WHAT YOU ARE ASKED TO DO
Transcribe the data underneath exactly. No images belong in your version.

INPUT DATA
────────────────────

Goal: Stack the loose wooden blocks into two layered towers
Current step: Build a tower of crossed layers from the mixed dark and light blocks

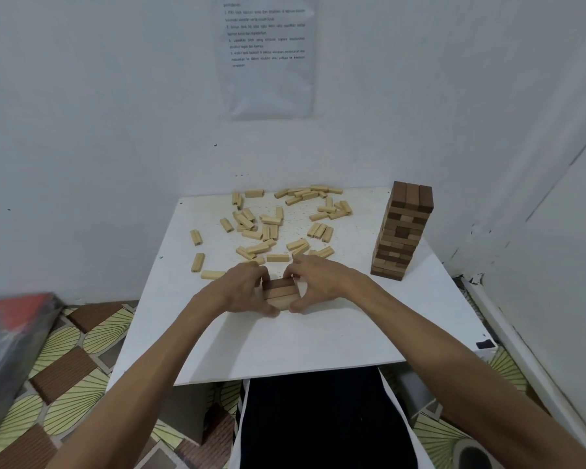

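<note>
squaring the new stack [279, 292] is judged the step in hand: it is gripped from its left by the left hand [242, 289], from its right by the right hand [318, 282], fingers curled against its sides. next, one of the loose blocks [271, 228] behind it is to be laid crosswise. the finished tower [401, 231] is seen to its right on the white table [318, 340]; a printed sheet [268, 55] is posted behind.

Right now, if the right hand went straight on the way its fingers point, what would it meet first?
The low stack, which the right hand seems to touch; the left hand lies beyond.
</note>
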Tool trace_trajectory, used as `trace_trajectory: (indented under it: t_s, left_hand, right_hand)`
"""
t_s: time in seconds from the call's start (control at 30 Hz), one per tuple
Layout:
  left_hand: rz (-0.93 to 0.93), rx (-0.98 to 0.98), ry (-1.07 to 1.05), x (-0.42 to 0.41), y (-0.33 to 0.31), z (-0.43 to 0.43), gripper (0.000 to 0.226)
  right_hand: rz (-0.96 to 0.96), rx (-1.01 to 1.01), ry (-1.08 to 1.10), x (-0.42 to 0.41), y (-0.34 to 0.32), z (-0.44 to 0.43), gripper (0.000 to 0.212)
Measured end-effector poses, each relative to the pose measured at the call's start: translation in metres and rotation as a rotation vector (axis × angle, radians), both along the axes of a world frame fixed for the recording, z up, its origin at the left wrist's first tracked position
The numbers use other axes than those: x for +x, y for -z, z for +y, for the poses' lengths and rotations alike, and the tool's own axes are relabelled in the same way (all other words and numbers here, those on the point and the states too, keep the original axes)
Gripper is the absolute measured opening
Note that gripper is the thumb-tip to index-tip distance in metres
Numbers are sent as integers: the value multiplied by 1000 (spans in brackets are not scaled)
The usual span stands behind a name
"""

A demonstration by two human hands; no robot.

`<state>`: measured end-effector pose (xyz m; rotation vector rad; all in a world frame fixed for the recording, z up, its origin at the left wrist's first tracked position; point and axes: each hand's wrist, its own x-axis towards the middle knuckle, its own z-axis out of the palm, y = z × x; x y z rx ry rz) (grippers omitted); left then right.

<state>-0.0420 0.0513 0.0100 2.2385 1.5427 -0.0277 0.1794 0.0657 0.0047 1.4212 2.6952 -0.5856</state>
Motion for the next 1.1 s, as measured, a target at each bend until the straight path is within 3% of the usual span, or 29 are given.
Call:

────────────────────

EXERCISE OUTPUT
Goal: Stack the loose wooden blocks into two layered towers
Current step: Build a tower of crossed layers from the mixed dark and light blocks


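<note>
squaring the new stack [279, 292] is judged the step in hand: it is gripped from its left by the left hand [242, 289], from its right by the right hand [318, 282], fingers curled against its sides. next, one of the loose blocks [271, 228] behind it is to be laid crosswise. the finished tower [401, 231] is seen to its right on the white table [318, 340]; a printed sheet [268, 55] is posted behind.

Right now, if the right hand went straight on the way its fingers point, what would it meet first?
The low stack, which the right hand seems to touch; the left hand lies beyond.
</note>
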Tool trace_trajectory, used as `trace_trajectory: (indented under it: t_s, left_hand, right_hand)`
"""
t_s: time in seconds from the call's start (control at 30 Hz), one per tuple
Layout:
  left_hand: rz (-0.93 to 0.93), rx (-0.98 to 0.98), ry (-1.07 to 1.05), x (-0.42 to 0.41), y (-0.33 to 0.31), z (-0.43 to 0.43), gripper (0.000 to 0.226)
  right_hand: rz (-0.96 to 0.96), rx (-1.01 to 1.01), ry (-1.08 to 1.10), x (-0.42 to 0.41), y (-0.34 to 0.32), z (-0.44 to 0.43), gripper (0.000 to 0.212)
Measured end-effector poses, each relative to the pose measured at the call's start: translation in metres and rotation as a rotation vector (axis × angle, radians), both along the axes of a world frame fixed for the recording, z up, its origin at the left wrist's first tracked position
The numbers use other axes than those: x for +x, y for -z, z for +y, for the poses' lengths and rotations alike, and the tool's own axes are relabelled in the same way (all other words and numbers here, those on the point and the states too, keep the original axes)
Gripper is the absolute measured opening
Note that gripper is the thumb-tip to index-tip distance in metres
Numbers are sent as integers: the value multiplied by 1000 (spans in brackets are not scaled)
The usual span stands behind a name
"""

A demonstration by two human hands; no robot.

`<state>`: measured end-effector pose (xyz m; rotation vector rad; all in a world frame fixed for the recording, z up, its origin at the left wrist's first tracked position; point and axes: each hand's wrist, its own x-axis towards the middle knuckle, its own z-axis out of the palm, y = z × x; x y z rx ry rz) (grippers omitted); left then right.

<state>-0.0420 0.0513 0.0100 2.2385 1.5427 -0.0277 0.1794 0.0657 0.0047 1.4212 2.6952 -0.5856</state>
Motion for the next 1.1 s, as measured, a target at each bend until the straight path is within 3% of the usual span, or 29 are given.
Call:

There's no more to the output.